Q: I have a question about Tuesday's test of the tactical high-energy laser.
Rear Adm. Quigley: Yes?
Q: The test was successful in shooting down this Katyusha rocket. And it raises the question about why doesn't the United States have any plans to deploy this system to protect its troops if, in fact, it turns out to be an effective defense against short-range missiles and rockets like the Katyusha?
Rear Adm. Quigley: Well, are you talking about like a national missile defense system?
Q: No, I'm just talking about it as a -- the United States currently doesn't have any battlefield defenses that are equivalent to this, or any laser weapons.
Rear Adm. Quigley: Okay.
Q: This looks like it held some promise. Why wouldn't it be something that you would want to protect U.S. troops in the field, for instance, from these kind of rockets?
Rear Adm. Quigley: Right. Like I say, just to clarify for everyone's benefit, this is a relatively short-range system that was successfully tested, I think, two days ago -- right? -- a Katyusha rocket -- it was shot down at a testing range. Testing is still in the very early stages. I don't think we're ever in a position, or we certainly aren't now, to rule anything in or out. But at this point, I would say that we don't have a plan to procure that for our own use. We are pursuing other technologies that we would envision to be more appropriate for U.S. forces use, and something of a more mobile system that could be moved to various trouble spots around the world where you might find U.S. troops or other allied troops deployed. But nothing is ruled in or out at this point. All I can say is there are no current plans to procure that system for our use..........
Q: I had a follow-up to Jamie's question. What can you tell us, Admiral, about this laser system? Is this something that has been developed here in the United States and will be sold to Israel or we will give Israel this technology, or -- or how's it going to work? That's the only place we have application for it presently, right?
Rear Adm. Quigley: I'm not sanguine on the technical details, but the program details are that this is a joint development program with Israel. It's just the U.S. and Israel. And it's about two-thirds of the cost is borne by the United States, one-third by Israel. And the testing has been done here. Some of the subcomponents and the elemental physics and the design have been done in both nations. But the testing program has been done here because of our range facilities. But I don't know the technical details of how the system actually operates, I'm sorry. I'm sure that we can get that for you, Bill, from the program office if that's of interest to you.
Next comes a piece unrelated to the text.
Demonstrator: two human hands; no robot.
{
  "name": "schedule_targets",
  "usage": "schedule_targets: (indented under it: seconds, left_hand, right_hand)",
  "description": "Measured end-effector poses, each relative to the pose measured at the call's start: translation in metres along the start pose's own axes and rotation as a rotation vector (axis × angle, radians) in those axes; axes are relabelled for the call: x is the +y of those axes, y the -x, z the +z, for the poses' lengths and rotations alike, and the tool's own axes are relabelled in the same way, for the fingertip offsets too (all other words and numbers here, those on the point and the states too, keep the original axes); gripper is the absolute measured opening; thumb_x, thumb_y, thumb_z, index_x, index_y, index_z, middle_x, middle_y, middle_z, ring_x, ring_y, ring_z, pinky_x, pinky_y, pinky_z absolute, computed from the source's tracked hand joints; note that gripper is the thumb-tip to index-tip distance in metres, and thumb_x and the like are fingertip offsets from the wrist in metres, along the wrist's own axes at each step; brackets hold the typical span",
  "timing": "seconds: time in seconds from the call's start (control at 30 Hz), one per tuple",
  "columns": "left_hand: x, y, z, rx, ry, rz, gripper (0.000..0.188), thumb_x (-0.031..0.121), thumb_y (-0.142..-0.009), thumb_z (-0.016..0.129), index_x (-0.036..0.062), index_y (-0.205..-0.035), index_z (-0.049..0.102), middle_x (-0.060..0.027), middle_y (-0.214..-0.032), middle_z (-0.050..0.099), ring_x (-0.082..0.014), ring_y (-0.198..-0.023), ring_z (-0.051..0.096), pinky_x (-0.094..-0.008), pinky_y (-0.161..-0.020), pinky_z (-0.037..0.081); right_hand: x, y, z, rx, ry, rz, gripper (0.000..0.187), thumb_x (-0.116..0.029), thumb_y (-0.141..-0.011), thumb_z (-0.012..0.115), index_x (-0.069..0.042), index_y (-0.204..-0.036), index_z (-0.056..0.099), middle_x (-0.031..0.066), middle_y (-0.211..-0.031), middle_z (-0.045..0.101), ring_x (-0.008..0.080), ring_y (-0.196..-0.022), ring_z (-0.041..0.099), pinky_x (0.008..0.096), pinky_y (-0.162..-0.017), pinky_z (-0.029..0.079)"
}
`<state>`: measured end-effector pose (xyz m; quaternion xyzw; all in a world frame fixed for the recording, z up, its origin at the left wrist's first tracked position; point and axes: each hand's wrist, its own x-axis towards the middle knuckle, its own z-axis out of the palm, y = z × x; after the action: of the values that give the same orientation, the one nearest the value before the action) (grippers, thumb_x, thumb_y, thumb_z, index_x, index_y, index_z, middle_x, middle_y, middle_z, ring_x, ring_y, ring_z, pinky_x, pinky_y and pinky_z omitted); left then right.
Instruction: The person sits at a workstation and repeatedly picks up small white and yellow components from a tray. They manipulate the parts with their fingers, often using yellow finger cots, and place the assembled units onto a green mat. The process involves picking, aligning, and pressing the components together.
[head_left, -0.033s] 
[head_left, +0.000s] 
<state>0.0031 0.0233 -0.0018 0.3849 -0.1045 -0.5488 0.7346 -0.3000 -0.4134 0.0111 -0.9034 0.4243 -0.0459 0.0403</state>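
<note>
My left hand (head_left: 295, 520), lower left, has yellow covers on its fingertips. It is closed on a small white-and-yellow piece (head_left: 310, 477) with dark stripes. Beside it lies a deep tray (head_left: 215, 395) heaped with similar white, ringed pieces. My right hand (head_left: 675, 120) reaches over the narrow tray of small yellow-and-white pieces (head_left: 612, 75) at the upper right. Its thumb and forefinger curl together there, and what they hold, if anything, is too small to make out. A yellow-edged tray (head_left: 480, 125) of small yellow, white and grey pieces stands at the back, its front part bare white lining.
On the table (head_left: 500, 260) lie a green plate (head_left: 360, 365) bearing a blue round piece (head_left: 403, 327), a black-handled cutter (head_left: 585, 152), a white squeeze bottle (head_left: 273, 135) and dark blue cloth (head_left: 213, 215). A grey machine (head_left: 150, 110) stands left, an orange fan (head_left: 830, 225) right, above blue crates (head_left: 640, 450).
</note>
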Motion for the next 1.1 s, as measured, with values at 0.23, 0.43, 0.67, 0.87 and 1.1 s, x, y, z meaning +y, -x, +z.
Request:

Q: Well, it would be of interest. I just wondered if this was similar to the Arrow program in that it --
Rear Adm. Quigley: Oh, no. Very different. Very different.
Q: Right. No, very different.
Rear Adm. Quigley: The Arrow's a missile; this is a laser.
Q: No, I mean as far as sharing of the development expense and then the deployment.
Rear Adm. Quigley: Well, typically when we enter into joint development programs with another nation or nations there is every -- there is some sharing of cost, level of effort, location of where the research and the construction and the testing are all done, but they tend to be unique in the set of circumstances that are presented to you. One nation will have this particular strength in its R&D community; another partner nation will have another strength there. So each and every one is very different from all the others. But each and every time there is some sharing of effort, of technology, of money, of use of facilities and people and things of that sort.
Q: All right, thank you.
Rear Adm. Quigley: Yes, ma'am.
Q: At which ranges are you testing this laser technology?
Rear Adm. Quigley: It's in the western part of the United States. And I don't --
Q: White Sands.
Rear Adm. Quigley: White Sands. White Sands. Which is in New Mexico. Very large facility, do a lot of testing out there.
Q: Thank you.
Rear Adm. Quigley: Okay. Thank you. And again, we'll take about a 10-minute break here, ladies and gentlemen, to reconfigure the room.